These small independent printers often have little to no experience with a publication of our size, and so they make a lot of mistakes. Sometimes the pages are printed at a slight angle. Sometimes the color isn't quite correct. Sometimes the toner arm jams or bleeds, leaving a blotchy or faded print on some pages. Sometimes the mechanical paper feeder jams up and creases or miscuts the page.

Here's your books! Whaddya mean they're ‘unreadable’?

Then there's the binding. The Ephemeris currently uses an expensive (but necessary, in my opinion) three-stage binding process. First, the manuscript pages are sidestiched (stapled down the edge). Then the spine is bound using archival-grade hot glue. Finally, the cover is glued on, down the center of the spine. This triple stage binding is an old technique that was used on paperback books before they came to be considered "disposable." Back then, paperbacks were built to last, and if you have a quality softcover from the twenties or thirties, chances are all the pages are still intact.  

But we don't do this just for nostalgia's sake. We do it for readability and durability. The cheapest publications get a single stage binding that basically means the spine pages are glued directly to the cover. Grab a digest sized publication like TV Guide or Reader's Digest, and you'll notice this type of binding. You'll probably also note how easily the pages can be torn out. This is why I don't use the cover melt binding.

Then, there's the two stage glue process, which is what we used for the "first day" printing of Volume II. This process involves (A) gluing the spine pages together and then (B) gluing the bound pages to the cover. This is a pretty decent method that allows for durability in modern magazines. (National Geographic comes to mind, as do most mass-market paperback books).

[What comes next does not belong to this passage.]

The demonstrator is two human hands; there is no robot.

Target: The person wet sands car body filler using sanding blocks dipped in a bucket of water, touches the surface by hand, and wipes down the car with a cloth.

What went wrong with this process for us is when the aforementioned printing errors cropped up and slightly miscut pages were bound together. When one or two pages are cut short (meaning they're not as wide as they should be), the glue doesn't reach the edge like it should and so the page becomes loose over time (or worse, not attached at all). This isn't a problem for bigtime printers who use computer controlled machinery and ultra-tight specifications. But for a mom and pop print house that uses machinery that hasn't changed much since in the last two centuries; well- let's just say it's very common and very noticeable.  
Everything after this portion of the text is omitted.